▸ **Information shown**:
= Beginning of Section =
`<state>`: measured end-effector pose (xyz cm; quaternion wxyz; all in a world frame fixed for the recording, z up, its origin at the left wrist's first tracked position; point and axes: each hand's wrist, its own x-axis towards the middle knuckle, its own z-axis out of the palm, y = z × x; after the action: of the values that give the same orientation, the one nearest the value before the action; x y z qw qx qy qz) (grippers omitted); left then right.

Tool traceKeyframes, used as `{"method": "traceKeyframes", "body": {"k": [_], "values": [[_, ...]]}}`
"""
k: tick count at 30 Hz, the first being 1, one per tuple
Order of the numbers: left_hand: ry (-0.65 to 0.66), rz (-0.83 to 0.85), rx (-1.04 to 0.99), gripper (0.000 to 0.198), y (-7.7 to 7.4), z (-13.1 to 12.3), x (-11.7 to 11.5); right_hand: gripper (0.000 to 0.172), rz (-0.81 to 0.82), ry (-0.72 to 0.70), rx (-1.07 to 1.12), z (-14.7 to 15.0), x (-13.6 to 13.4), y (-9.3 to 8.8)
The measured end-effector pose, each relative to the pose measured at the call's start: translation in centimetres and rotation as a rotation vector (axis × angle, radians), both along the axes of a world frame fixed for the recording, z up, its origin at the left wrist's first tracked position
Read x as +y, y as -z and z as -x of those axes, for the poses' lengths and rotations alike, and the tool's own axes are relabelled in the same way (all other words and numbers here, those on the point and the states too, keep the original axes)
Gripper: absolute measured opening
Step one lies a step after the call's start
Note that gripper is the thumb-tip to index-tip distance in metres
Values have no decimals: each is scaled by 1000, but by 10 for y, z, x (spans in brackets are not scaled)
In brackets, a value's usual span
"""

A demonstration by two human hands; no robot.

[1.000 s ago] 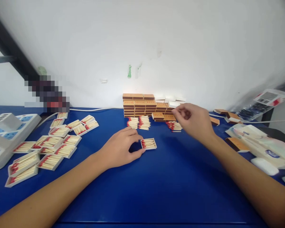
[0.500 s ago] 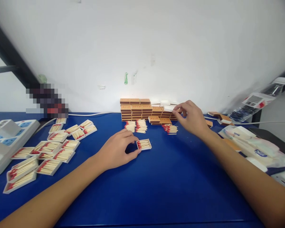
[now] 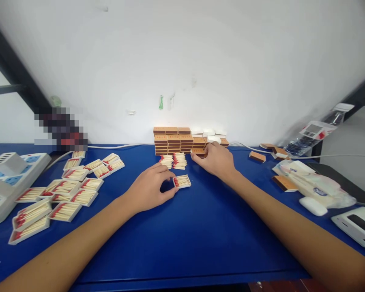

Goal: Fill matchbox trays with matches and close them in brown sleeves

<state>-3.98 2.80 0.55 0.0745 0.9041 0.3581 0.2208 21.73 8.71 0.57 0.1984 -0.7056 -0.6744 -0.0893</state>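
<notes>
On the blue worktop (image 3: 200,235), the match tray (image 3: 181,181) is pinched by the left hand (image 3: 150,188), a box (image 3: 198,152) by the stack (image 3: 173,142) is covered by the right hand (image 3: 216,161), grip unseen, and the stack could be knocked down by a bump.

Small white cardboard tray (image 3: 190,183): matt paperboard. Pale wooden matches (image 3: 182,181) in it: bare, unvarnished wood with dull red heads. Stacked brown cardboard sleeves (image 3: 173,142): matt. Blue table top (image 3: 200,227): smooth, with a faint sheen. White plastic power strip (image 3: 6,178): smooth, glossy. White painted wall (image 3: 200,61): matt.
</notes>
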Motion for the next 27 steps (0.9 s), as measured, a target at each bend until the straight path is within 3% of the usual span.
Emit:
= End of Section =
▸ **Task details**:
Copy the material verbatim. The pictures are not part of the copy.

▸ **Exercise result**:
`<state>`: measured end-effector pose (xyz cm; quaternion wxyz; all in a world frame fixed for the recording, z up, its origin at the left wrist's first tracked position; point and axes: each hand's wrist, its own x-axis towards the middle knuckle, its own z-axis out of the palm, y = z × x; after the action: of the values that give the same orientation, the one nearest the value before the action; x y z qw qx qy qz) (grippers omitted); left then right.

Tool traceKeyframes, used as `{"method": "traceKeyframes", "body": {"k": [_], "values": [[_, ...]]}}`
"""
k: tick count at 30 Hz, the first being 1, one per tuple
Order of the numbers: left_hand: ry (-0.65 to 0.66), rz (-0.83 to 0.85), rx (-1.04 to 0.99), gripper (0.000 to 0.198), y (-7.7 to 7.4), z (-13.1 to 12.3), x (-11.7 to 11.5); right_hand: gripper (0.000 to 0.172), rz (-0.81 to 0.82), ry (-0.72 to 0.70), rx (-1.07 to 1.12), z (-14.7 to 15.0), x (-13.6 to 13.4), y (-9.3 to 8.8)
The measured end-effector pose, each relative to the pose measured at the call's start: translation in centimetres and rotation as a rotation vector (axis × angle, radians), both along the axes of a world frame fixed for the recording, z up, its origin at the left wrist's first tracked position
Read x as +y, y as -z and z as -x of those axes, for the poses' lengths and rotations alike, and the tool's own axes are relabelled in the same way (all other words and numbers here, those on the point and the states too, keep the original axes)
Gripper: absolute measured opening
Step one lies a step after the call's start
Note that gripper is the thumb-tip to index-tip distance in metres
Values have no decimals: each is scaled by 1000, but by 10 for y, z, x (spans in brackets are not scaled)
In brackets, a value's usual span
"""

A demonstration by two human hands; no robot.

[1.000 s ago] 
[0.500 s ago] 
[now] 

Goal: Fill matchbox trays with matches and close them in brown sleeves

<state>-3.98 2.80 0.55 0.0745 0.9041 0.3581 0.2208 21.73 8.71 0.57 0.1984 -0.7056 -0.6744 -0.0893</state>
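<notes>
On the blue worktop (image 3: 200,235), the match tray (image 3: 181,181) is pinched by the left hand (image 3: 150,188), a box (image 3: 198,152) by the stack (image 3: 173,142) is covered by the right hand (image 3: 216,161), grip unseen, and the stack could be knocked down by a bump.

Small white cardboard tray (image 3: 190,183): matt paperboard. Pale wooden matches (image 3: 182,181) in it: bare, unvarnished wood with dull red heads. Stacked brown cardboard sleeves (image 3: 173,142): matt. Blue table top (image 3: 200,227): smooth, with a faint sheen. White plastic power strip (image 3: 6,178): smooth, glossy. White painted wall (image 3: 200,61): matt.
</notes>
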Motion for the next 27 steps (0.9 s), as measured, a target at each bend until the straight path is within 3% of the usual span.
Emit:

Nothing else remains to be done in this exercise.